Project management is an art which has to be understood both in terms of theory and practical application to be utilised in a successful way. There are dozens (sometimes thousands) of things that can go wrong on any project, from small integration processes to the biggest engineering projects in the world. It is the project manager’s responsibility to ensure that they are dealt with as quickly as possible with as little disruption caused to the project as possible.
There are a lot of good project managers, but not many great ones – how can you elevate what you do to ensure that you’re a level above everyone else working in the project management field?
Be proactive, not reactive
Good project managers plan for problems before they occur, rather than waiting for them to happen and then dealing with them. Coming up with solutions ahead of time helps keep the project to its deadlines.
It’s important to remember that certain tasks within the project will need to be completed before further work can be started. Proper scheduling of the different parts of the project will avoid any dependency-based delays.

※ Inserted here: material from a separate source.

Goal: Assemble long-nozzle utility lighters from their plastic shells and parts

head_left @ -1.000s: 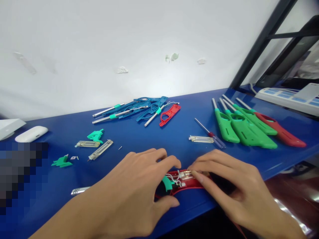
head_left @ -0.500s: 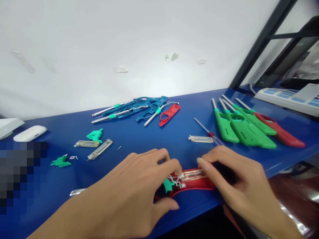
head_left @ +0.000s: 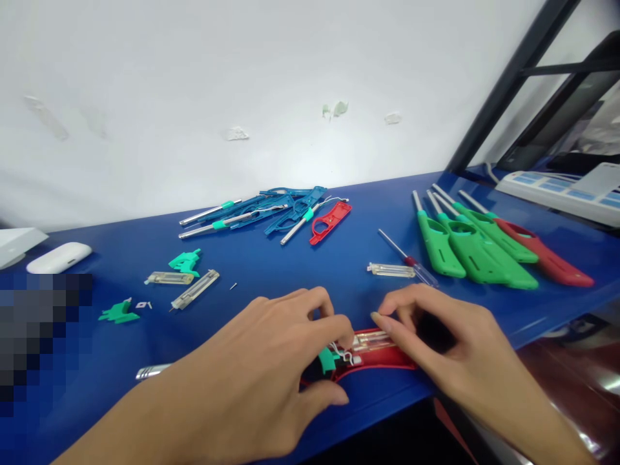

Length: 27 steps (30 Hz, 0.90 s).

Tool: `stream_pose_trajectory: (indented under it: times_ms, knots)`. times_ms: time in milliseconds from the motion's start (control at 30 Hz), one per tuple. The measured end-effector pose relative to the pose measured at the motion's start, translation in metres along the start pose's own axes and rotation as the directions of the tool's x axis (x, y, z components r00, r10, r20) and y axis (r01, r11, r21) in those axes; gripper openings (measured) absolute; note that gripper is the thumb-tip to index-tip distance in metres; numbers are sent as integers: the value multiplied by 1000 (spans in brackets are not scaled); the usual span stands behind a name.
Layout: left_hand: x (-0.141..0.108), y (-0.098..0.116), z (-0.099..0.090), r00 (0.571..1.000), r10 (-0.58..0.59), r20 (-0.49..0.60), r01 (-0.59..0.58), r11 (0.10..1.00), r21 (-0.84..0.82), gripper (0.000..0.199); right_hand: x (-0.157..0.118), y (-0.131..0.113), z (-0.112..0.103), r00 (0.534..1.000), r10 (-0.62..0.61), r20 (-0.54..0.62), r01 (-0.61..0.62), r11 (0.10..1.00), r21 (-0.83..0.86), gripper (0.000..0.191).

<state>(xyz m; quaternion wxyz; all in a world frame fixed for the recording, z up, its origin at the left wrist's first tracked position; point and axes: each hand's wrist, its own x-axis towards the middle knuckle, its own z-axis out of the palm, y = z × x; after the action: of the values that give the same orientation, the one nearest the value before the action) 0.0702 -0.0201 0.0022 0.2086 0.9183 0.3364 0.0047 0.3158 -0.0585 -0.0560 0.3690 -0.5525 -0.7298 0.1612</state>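
An opened red lighter shell (head_left: 387, 358) lies near the table's front edge with its inside facing up. In it sit a clear fuel tank (head_left: 371, 340), a green trigger (head_left: 328, 360) and thin white wires (head_left: 345, 354). My left hand (head_left: 271, 361) is closed around the shell's trigger end, and a metal tube (head_left: 151, 372) pokes out to its left. My right hand (head_left: 445, 349) is over the other end, thumb and index tips pinched together just above the tank. Whatever is between those tips is hidden.
Blue lighter parts (head_left: 295, 210) and a red shell half (head_left: 329, 223) lie at the back. Green lighters (head_left: 477, 252), a red lighter (head_left: 547, 255) and a screwdriver (head_left: 409, 259) are to the right. Loose fuel tanks (head_left: 196, 289) and green triggers (head_left: 185, 261) lie left, near a white case (head_left: 59, 258).
My right thumb and index finger have shifted slightly left along the tank and drawn together. My left hand and the shell have stayed in place.
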Motion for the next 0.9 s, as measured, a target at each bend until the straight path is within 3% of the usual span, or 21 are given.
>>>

Remember that people are human
While you’ll be working with project management systems and other pieces of software, remember that people do the work and circumstances might affect their performance. Accommodate them where possible – they’re not machines – but remember that they may not be giving 100% all of the time, which may affect the project as a whole. Support them, don’t berate them.
Say what you mean
It wavers into micromanagement a tad, but it’s important that no instruction you give is left open to interpretation. This increases the chances of mistakes occurring because you weren’t clear, which can lead to resentment from your team.
Take a step back
Even while ensuring that the tasks to be completed are clear in terms of what you require from them, you shouldn’t be breathing over your team’s collective shoulders and supervising everything they do. You need to stay focused on the big picture rather than getting lost in the details.
Push against those above to protect those below
A great project manager isn’t afraid to take on those above them (the project stakeholders, board members and so on) in order to avoid putting undue pressure on the people actually doing the work. Unreasonable levels of pressure will affect the morale, productivity and quality of work completed, so if too much demand is being placed on employees, you’re the one who has to say something.
Forge strong relationships with your team
As project manager, it’s your job to foster commitment and engagement with the project among the team members below you. The whole team has to be motivated to complete the job to the highest level possible, so you all need to agree on deadlines and communicate openly to ensure that the work gets done on time.
Utilise team members’ strengths
Everyone has strengths, but it can be difficult to focus on utilising them when everyone has weaknesses that have to be dealt with as well. A great project manager will focus on giving people the tasks that play to their strengths and work around their weaknesses.
Stick to deadlines
It should go without saying, but it’s still an issue for a lot of people – if you don’t stick to the deadlines that you may well have had a hand in setting, the project will be off the rails before you know it.